OpenGrok

# K-FAC: Kronecker-Factored Approximate Curvature

**K-FAC in TensorFlow** is an implementation of [K-FAC][kfac-paper], an
approximate second-order optimization method, in TensorFlow. When applied to
feedforward and convolutional neural networks, K-FAC can converge `>3.5x`
faster in `>14x` fewer iterations than SGD with Momentum.

[kfac-paper]: https://arxiv.org/abs/1503.05671

## What is K-FAC?

K-FAC, short for "Kronecker-factored Approximate Curvature", is an approximation
to the [Natural Gradient][natural_gradient] algorithm designed specifically for
neural networks. It maintains a block-diagonal approximation to the [Fisher
Information matrix][fisher_information], whose inverse preconditions the
gradient.

K-FAC can be used in place of SGD, Adam, and other `Optimizer` implementations.
Experimentally, K-FAC converges `>3.5x` faster than well-tuned SGD.

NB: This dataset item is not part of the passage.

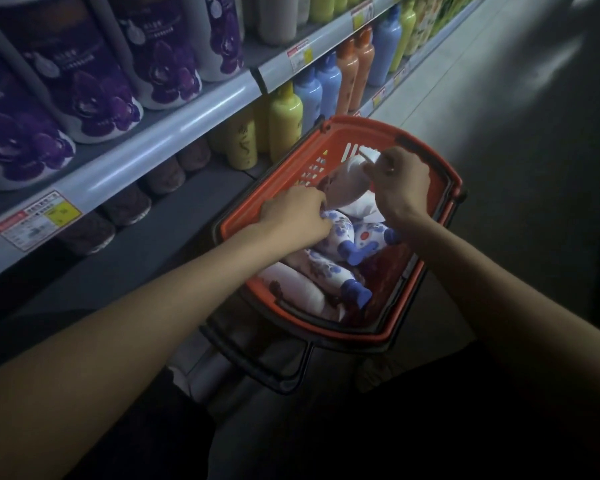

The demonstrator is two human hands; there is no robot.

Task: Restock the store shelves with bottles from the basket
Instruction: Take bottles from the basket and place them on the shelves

Unlike most optimizers, K-FAC exploits structure in the model itself (e.g. "What
are the weights for layer i?"). As such, you must add some additional code while
constructing your model to use K-FAC.

[natural_gradient]: http://www.mitpressjournals.org/doi/abs/10.1162/089976698300017746
[fisher_information]: https://en.wikipedia.org/wiki/Fisher_information#Matrix_form

## Why should I use K-FAC?

K-FAC can take advantage of the curvature of the optimization problem, resulting
in **faster training**. For an 8-layer Autoencoder, K-FAC converges to the same
loss as SGD with Momentum in 3.8x fewer seconds and 14.7x fewer updates. See how
training loss changes as a function of number of epochs, steps, and seconds:

![autoencoder](g3doc/autoencoder.png)

## Is K-FAC for me?

If you have a feedforward or convolutional model for classification that is
converging too slowly, K-FAC is for you. K-FAC can be used in your model if:

*   Your model defines a posterior distribution.
*   Your model uses only fully-connected or convolutional layers (residual
    connections OK).
*   You are training on CPU or GPU.
*   You can modify model code to register layers with K-FAC.

## How do I use K-FAC?

Using K-FAC requires three steps:

1.  Registering layer inputs, weights, and pre-activations with a
    `LayerCollection`.
1.  Minimizing the loss with a `KfacOptimizer`.
1.  Keeping K-FAC's preconditioner updated.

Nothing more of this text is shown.